Published online Nov 26, 2012. doi:  10.1093/nar/gks1154
PMCID: PMC3531081

ESTHER, the database of the α/β-hydrolase fold superfamily of proteins: tools to explore diversity of functions

Abstract

The ESTHER database, which is freely available via a web server (http://bioweb.ensam.inra.fr/esther) and is widely used, is dedicated to proteins with an α/β-hydrolase fold, and it currently contains >30 000 manually curated proteins. Herein, we report those substantial changes towards improvement that we have made to improve ESTHER during the past 8 years since our 2004 update. In particular, we generated 87 new families and increased the coverage of the UniProt Knowledgebase (UniProtKB). We also renewed the ESTHER website and added new visualization tools, such as the Overall Table and the Family Tree. We also address two topics of particular interest to the ESTHER users. First, we explain how the different enzyme classifications (bacterial lipases, peptidases, carboxylesterases) used by different communities of users are combined in ESTHER. Second, we discuss how variations of core architecture or in predicted active site residues result in a more precise clustering of families, and whether this strategy provides trustable hints to identify enzyme-like proteins with no catalytic activity.

INTRODUCTION

The α/β-hydrolase fold family of enzymes described in 1992 (1) is rapidly becoming one of the largest groups of structurally related proteins with diverse catalytic and non-catalytic functions.
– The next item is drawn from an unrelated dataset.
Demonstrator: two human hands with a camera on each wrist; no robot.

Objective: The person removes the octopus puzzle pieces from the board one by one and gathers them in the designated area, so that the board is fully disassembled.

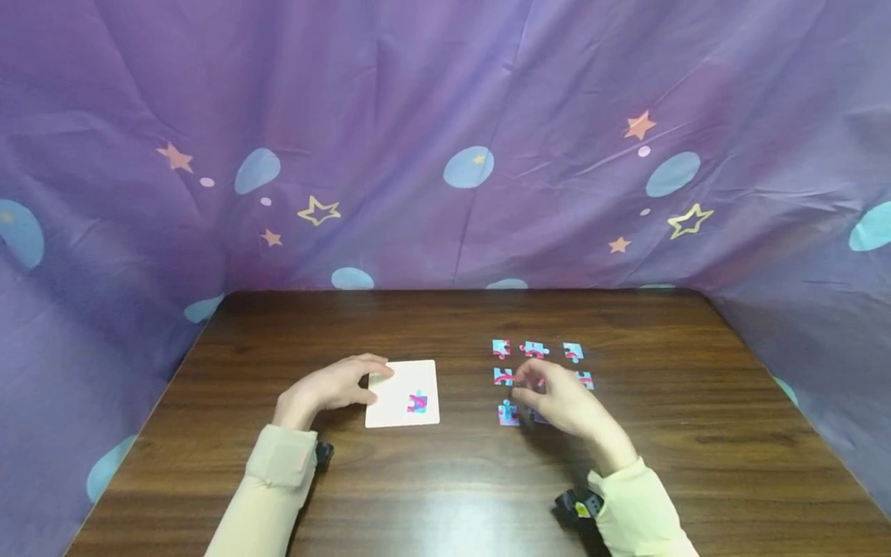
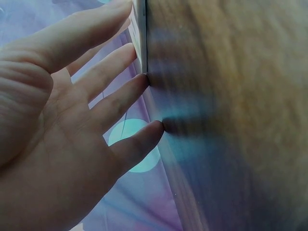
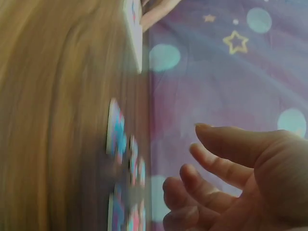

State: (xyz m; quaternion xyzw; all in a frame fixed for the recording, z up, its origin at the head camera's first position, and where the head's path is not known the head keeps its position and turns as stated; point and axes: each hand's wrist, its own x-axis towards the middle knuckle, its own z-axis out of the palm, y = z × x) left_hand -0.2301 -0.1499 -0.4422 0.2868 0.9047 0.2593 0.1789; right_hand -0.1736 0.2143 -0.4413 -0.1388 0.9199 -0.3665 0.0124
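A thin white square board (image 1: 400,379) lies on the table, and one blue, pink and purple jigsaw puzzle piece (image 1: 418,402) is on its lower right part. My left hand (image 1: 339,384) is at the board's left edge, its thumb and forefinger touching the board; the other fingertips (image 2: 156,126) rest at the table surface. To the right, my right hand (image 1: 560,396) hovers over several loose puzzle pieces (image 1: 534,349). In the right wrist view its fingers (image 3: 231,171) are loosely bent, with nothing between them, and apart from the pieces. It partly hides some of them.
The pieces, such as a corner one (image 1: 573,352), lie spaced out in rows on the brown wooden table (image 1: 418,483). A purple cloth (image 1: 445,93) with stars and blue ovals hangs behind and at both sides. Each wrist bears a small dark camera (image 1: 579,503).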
The fold is composed of a β-sheet of eight strands with the second strand antiparallel to the others and ordered as 12435678. The prototype of enzymes in the fold has a catalytic triad composed of a nucleophilic residue located at the top of a γ-turn between the fifth β-strand and the following α–helix (the nucleophile elbow), an acidic (Glu or Asp) residue and a His. Since the initial description of this fold, few reviews have dealt with the increasing number of functions performed by members of the family (2–5). The ESTHER database, dedicated to proteins with an α/β-hydrolase fold, was created in 1995 (6), and since then, it has been upgraded regularly (7–11), for example, with incorporation of new tools serving different fields of research, such as analysis of mutations in humans associated with diseases (12) or mutations in pests developing resistance to insecticides (13).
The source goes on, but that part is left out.